— WORK TO COMPLETE —
From the first line below to the last, reproduce the material exactly and leave out the images.

— PROVIDED MATERIAL —

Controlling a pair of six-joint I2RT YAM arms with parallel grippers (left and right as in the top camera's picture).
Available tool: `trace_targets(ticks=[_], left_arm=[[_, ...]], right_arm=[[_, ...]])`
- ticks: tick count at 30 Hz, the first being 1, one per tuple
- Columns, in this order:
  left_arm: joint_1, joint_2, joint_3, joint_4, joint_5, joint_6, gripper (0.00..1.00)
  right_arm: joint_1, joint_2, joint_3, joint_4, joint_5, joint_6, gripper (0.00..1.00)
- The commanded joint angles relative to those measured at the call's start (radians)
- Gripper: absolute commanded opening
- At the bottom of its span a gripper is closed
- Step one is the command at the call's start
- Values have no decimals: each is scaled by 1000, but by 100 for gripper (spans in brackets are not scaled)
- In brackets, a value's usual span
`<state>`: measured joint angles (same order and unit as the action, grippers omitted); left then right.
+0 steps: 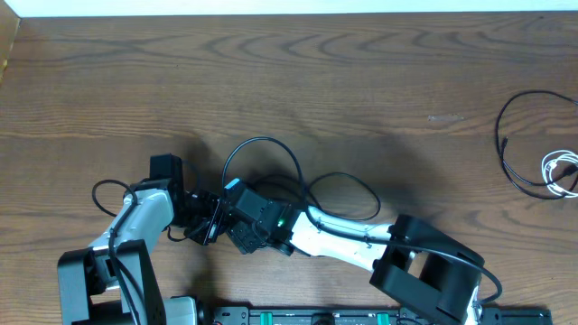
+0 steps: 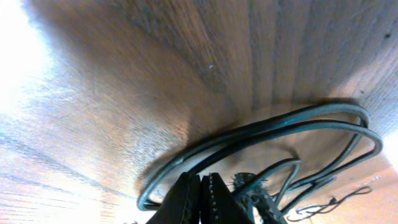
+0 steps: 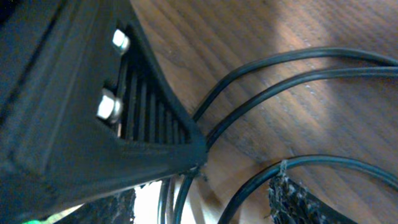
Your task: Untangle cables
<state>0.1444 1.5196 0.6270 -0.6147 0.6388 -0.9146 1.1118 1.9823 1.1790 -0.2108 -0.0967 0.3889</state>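
- Black cable, centre: near parts of its loops hidden under left arm and right arm.
- Right loop and white cable: cut off by right edge; plugs too small to tell.
- Left gripper: fingers cropped at bottom edge; grip on cable unclear.
- Right fingers: cropped, blurred.
- Black housing: blocks left half of right wrist view.

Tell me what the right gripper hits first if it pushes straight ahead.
Probably the black cable strands ahead of the right gripper, then the tip of the left gripper close behind; depth is unclear.
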Motion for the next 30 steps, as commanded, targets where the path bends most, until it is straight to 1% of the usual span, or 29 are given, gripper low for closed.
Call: trace_targets(ticks=[1,2,4,7,11,15,16,17,20,24,30], left_arm=[[-3,-10,30,35,139,-18,8],[-3,-10,30,37,140,-18,8],[-3,-10,30,38,140,-19,8],[-3,-10,30,38,140,-19,8],[-3,-10,30,53,140,-19,8],[-3,-10,30,64,139,-19,8],[-2,-10,30,66,138,-19,8],[2,-10,30,68,135,-19,8],[31,-10,30,73,135,-19,8],[100,-11,30,75,137,-13,8],[197,-12,30,75,140,57,8]], right_arm=[[45,37,-16,-17,-217,-115,66],[45,37,-16,-16,-231,-125,66],[45,37,-16,-19,-224,-137,61],[50,38,-16,-42,-197,-169,60],[66,42,-16,-56,-111,-169,60],[73,54,-16,-68,-43,-169,48],[73,58,-16,-71,-33,-170,43],[73,61,-16,-72,-33,-170,40],[74,66,-16,-74,-33,-169,40],[74,65,-16,-72,-34,-169,46],[72,40,-16,-69,-34,-169,48]])
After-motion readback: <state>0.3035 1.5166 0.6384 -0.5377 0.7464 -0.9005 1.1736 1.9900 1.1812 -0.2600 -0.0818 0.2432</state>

— PROBLEM SOLUTION —
Controlling a pair of six-joint I2RT YAM arms with parallel grippers (left and right as in the top camera's picture).
Available tool: `trace_targets(ticks=[_], left_arm=[[_, ...]], right_arm=[[_, ...]])`
- ticks: tick count at 30 Hz, the first being 1, one per tuple
- Columns, in this order:
  left_arm: joint_1, joint_2, joint_3, joint_4, joint_5, joint_6, gripper (0.00..1.00)
  right_arm: joint_1, joint_2, joint_3, joint_4, joint_5, joint_6, gripper (0.00..1.00)
- The commanded joint angles relative to those measured at the call's start (radians)
- Gripper: absolute commanded opening
- At the bottom of its span a gripper is closed
- Step one is the command at the call's start
- Values have no decimals: each is scaled by 1000, but by 100 for gripper (spans in brackets are not scaled)
- In brackets, a value's usual span
`<state>`: measured joint angles (same order and unit as the action, grippers omitted); left then right.
+0 steps: 
+0 steps: 
+0 steps: 
Your task: Untangle cables
<state>0.1444 1.5196 0.6270 -0.6147 0.6388 -0.9146 1.1118 1.9823 1.1790 -0.2108 -0.0967 0.3889</state>
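- Black cable, centre: near parts of its loops hidden under left arm and right arm.
- Right loop and white cable: cut off by right edge; plugs too small to tell.
- Left gripper: fingers cropped at bottom edge; grip on cable unclear.
- Right fingers: cropped, blurred.
- Black housing: blocks left half of right wrist view.

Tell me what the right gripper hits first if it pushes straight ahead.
Probably the black cable strands ahead of the right gripper, then the tip of the left gripper close behind; depth is unclear.
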Motion for the next 30 steps, as commanded, targets where the path bends most, until it is straight to 1% of the usual span, or 29 are given, gripper low for closed.
Call: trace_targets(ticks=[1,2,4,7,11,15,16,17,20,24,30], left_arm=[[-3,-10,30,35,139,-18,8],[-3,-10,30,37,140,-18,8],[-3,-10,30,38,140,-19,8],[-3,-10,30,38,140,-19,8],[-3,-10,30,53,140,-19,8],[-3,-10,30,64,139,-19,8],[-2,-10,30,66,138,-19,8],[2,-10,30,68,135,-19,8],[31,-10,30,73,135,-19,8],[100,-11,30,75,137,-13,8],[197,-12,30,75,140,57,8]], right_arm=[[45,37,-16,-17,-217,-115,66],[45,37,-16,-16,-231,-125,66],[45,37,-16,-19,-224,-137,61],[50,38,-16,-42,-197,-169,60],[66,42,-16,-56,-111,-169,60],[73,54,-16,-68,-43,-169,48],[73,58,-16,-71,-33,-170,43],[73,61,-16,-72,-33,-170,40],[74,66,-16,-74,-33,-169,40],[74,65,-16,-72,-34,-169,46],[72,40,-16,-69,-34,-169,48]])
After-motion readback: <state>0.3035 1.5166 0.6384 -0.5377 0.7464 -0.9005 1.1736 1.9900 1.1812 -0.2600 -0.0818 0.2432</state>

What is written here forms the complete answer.